Dossier : N° RG 22/02073 - N° Portalis DBVV-V-B7G-IIYB

Nature affaire :

Contestation du motif non économique de la rupture du contrat de travail

Affaire :

S.A.S.U. AUDIT ADOUR SUD AQUITAINE

C/

[Z] [L]

Grosse délivrée le

à :

RÉPUBLIQUE FRANÇAISE

AU NOM DU PEUPLE FRANÇAIS

A R R Ê T

Prononcé publiquement par mise à disposition de l'arrêt au greffe de la Cour le 19 Septembre 2024, les parties en ayant été préalablement avisées dans les conditions prévues au deuxième alinéa de l'article 450 du Code de Procédure Civile.

* * * * *

APRES DÉBATS

à l'audience publique tenue le 21 Février 2024, devant :

Madame CAUTRES-LACHAUD, Président

Madame SORONDO, Conseiller

Madame PACTEAU, Conseiller

assistées de Madame LAUBIE, Greffière.

Les magistrats du siège ayant assisté aux débats ont délibéré conformément à la loi.

dans l'affaire opposant :

APPELANTE :

S.A.S.U. AUDIT ADOUR SUD AQUITAINE agissant poursuite et diligence de son président en exercice domicilié en cette qualité audit siège

[Adresse 4]

[Localité 2]

Représentée par Maître OLIVIER de la SELAFA CMS FRANCIS LEFEBVRE AVOCATS, avocat au barreau de HAUTS-DE-SEINE

INTIMEE :

Madame [Z] [L]

[Adresse 1]

[Localité 3]

Représentée par Maître DEFOS DU RAU de la SELARL LANDAVOCATS, avocat au barreau de DAX

sur appel de la décision

en date du 28 JUIN 2022

rendue par le CONSEIL DE PRUD'HOMMES - FORMATION PARITAIRE DE DAX

RG numéro : F21/00095

EXPOSÉ DU LITIGE

Mme [Z] [W] épouse [L] a été embauchée, à compter du 1er avril 2003, par la société Audit Adour, devenue la SASU Audit Adour Sud Aquitaine, en qualité d'assistante comptable, selon contrat à durée indéterminée régi par la convention collective nationale des experts-comptables et commissaires aux comptes.

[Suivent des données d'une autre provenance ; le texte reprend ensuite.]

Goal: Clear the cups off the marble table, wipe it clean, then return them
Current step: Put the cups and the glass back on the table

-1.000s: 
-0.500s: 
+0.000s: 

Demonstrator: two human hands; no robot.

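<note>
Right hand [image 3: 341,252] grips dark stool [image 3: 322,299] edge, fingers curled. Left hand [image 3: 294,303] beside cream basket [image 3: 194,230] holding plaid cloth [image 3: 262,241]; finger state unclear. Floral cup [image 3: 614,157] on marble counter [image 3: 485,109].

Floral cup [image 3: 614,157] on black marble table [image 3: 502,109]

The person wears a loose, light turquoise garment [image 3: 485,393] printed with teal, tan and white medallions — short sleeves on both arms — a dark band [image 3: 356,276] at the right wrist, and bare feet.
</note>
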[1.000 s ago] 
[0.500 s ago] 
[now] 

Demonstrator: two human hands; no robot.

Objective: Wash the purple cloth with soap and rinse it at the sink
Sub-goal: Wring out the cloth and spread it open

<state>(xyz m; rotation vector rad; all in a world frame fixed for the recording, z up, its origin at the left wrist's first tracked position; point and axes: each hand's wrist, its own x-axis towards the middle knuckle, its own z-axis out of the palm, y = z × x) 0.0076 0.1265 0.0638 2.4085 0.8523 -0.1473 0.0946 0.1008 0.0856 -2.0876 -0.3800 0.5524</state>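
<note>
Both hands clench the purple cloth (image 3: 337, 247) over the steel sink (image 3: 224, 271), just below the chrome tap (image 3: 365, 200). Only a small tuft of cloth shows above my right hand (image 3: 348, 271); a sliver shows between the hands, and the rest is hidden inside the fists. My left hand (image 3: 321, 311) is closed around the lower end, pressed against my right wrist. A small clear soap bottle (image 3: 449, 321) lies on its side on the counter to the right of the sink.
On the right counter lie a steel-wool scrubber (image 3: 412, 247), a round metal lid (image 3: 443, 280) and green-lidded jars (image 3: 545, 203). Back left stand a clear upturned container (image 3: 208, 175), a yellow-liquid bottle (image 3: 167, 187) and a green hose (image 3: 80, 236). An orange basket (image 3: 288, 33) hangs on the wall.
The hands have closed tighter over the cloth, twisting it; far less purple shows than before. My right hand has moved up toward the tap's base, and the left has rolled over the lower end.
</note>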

A compter du 31 mars 2021, elle a exercé ses fonctions dans les locaux de la société Sogeca avec laquelle l'associé unique de la SASU Audit Adour Sud Aquitaine était en cours de négociation dans le cadre d'un projet de succession des activités professionnelles, lequel a été interrompu le 30 juin 2021.

Par courrier du 1er juillet 2021, Mme [L] s'est, par la voix de son conseil, plainte auprès de l'employeur de la violation de ses obligations et lui a demandé de lui faire connaître, dans le délai de 8 jours, ses intentions quant à la poursuite de son contrat de travail.

Le 13 juillet 2021, l'employeur a répondu en contestant tout manquement de sa part et a manifesté son accord pour que le contrat de travail se prolonge qu'il a conditionné à la signature par la salariée d'une lettre de mission stipulant le nombre de clients dont elle aurait la charge et la nature des prestations à accomplir.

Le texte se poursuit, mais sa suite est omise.